サークルを作る方法は、例えると円をピザのように無数に切り分けて、その一切れずつを直径方向に進みながら砂を掘っていく感じです。サークルは花びらのような模様ですが、その花びら1枚がピザの一切れに当たるので、1つのサークルはおよそ25ぐらいのピースで出来ていることになります。フグが進む方向は外縁部から円の中心に向かうことが多いのですが、たまに逆方向に進んでいくこともあります。どの部分を掘っていくかの順番もとくに規則性は見られず、ランダムに作業しているかのようです。外周部は二重の縁になっていますが、窪みの部分は胸鰭を使って深く掘り、掻き出した砂を盛り上げて土手の部分に。中央の土俵部分は少し浮き上がって泳ぎながら臀鰭で撫でるようにしてならしていきます。これを何回も繰り返して最終的にはあのような複雑な形にしていくわけですが、それにしても小さなフグが自分の体長の20倍以上もある巨大なサークルを、いったい何を基準にして描いていくのでしょうか?

産みつけられた卵を守るオス

産みつけられた卵を守るオス

産卵に訪れるメスにとってどれだけ魅力的に見えるかはサークルの出来栄えにかかっているようです。

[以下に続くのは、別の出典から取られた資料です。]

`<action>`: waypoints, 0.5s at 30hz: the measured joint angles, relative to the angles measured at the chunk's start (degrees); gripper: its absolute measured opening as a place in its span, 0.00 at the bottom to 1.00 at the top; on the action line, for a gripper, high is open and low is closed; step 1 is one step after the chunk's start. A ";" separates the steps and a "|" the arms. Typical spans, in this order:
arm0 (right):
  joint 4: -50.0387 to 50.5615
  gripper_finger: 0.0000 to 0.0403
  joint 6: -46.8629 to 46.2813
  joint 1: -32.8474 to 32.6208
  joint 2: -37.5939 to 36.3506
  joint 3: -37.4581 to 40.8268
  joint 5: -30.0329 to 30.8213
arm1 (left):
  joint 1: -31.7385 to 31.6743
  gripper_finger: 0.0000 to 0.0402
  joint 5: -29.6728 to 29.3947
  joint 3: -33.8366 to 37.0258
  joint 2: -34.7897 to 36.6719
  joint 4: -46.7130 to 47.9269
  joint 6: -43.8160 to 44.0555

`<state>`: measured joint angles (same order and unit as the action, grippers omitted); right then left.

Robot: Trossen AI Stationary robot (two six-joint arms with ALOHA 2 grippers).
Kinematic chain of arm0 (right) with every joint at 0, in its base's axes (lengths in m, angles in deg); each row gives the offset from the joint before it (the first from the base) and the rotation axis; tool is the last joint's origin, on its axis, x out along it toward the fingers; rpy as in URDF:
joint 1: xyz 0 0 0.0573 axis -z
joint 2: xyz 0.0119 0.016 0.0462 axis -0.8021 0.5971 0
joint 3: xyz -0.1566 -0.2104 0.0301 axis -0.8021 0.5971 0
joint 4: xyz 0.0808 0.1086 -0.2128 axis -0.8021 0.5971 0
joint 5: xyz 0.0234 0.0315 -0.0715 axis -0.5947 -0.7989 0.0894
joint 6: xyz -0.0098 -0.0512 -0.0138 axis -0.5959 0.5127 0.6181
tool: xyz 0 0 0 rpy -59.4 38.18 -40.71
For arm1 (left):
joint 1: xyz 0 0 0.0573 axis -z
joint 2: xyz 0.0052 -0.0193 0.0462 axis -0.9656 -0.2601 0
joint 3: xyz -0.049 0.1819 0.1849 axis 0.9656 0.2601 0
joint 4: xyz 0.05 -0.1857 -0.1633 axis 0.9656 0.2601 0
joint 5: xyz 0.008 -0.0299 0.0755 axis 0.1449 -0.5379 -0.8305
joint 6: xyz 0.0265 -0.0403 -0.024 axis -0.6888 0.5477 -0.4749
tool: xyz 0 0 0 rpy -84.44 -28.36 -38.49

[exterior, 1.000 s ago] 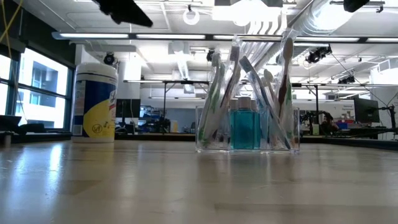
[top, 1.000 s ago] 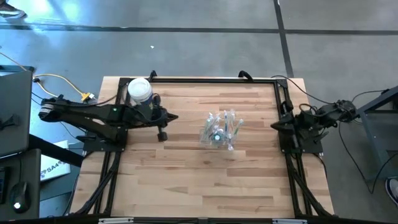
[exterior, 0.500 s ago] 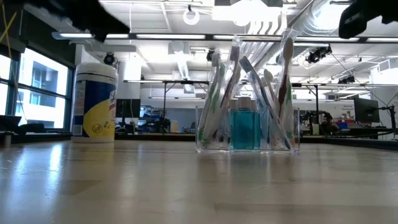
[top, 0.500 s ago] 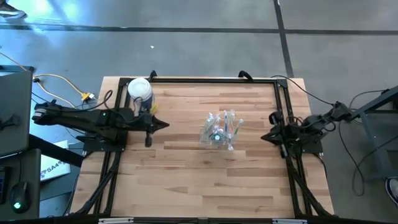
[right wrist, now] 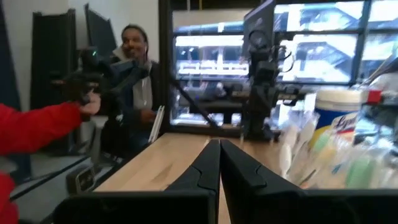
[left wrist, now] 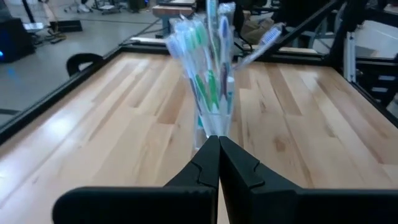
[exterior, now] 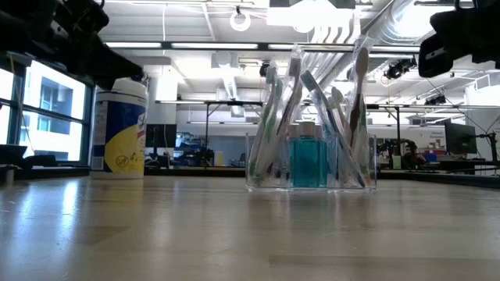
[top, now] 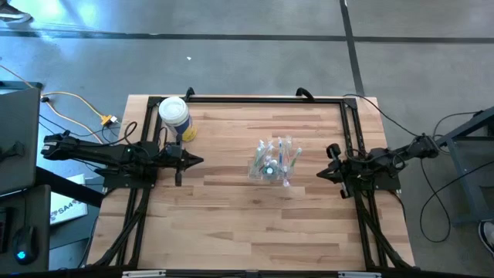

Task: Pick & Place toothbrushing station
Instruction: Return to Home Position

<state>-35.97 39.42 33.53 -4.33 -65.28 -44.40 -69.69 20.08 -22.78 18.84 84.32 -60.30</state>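
Observation:
The toothbrushing station [top: 272, 162] is a clear boxy holder with several toothbrushes and a blue bottle. It stands on its base at the middle of the wooden table [top: 231, 224], and shows in the low view [exterior: 311, 156] and the left wrist view [left wrist: 211, 81]. My left gripper [top: 199, 161] is shut and empty, left of the station and well short of it, pointing at it [left wrist: 219, 149]. My right gripper [top: 320, 174] is shut and empty, right of the station, with the station [right wrist: 336, 155] off to one side of its fingers [right wrist: 219, 152].
A white tub with a yellow label [top: 174, 114] stands at the table's far left corner, behind my left arm [exterior: 119, 129]. A black frame rail [top: 262, 100] runs along the table's edges. A person and a red sleeve [right wrist: 37, 127] show beyond the table.
Both arms have sunk toward the table. My left gripper has drawn back toward the table's left edge and a little toward the near edge. My right gripper has come down and slightly toward the near edge. Both stay shut. The station has not moved.

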 joint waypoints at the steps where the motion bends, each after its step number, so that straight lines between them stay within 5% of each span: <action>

産卵が終わってオスが卵を保護する段階になると、サークルの外周はは手入れされなくなりますから周囲の模様はだんだん崩れ、最後はほぼ中央の土俵部しか残らなくなってしまいます。今回行った4月末は繁殖期の最盛期と思われますが、そのせいか卵保護期の最終段階になると、オスはすぐ近くに新たなサークルを作りはじめ、一時的に二つのサークルを掛け持ちすることも珍しくありません。

貝殻やサンゴ片

貝殻やサンゴをサークル内に持ち込む意味は?

サークルづくりにいそしむフグを観察していると、ときどきサークルの外から貝殻やサンゴの欠片などをくわえてサークルの中に運び込む行動を目にすることがあります。わざわざ運んで来るわりに扱いはいい加減で、置く場所もかなり適当な様子です。その後、何回もサークルのあちこちに移動させていたりもするのですが、その行動も規則性を感じさせるようなことはまったくありません。このように貝殻やサンゴ片を持ち込む目的を想像するに、(1)サークルの構造材として使う、(2)サークルを正確に描くための目印にする、(3)メスが好むようにサークルを飾る・・・といったところが考えられるのですが実際はどうなのでしょうか? 鳥類ではニワシドリなど、メスの気を引くために巣を飾る習性をもつ種が知られていますが、そう考えれば案外(3)あたりがいいセン行っているうな気もします。

知れば知るほど謎も深まるミステリーサークル。今後ももっと驚くような発見が報告されても不思議はありません。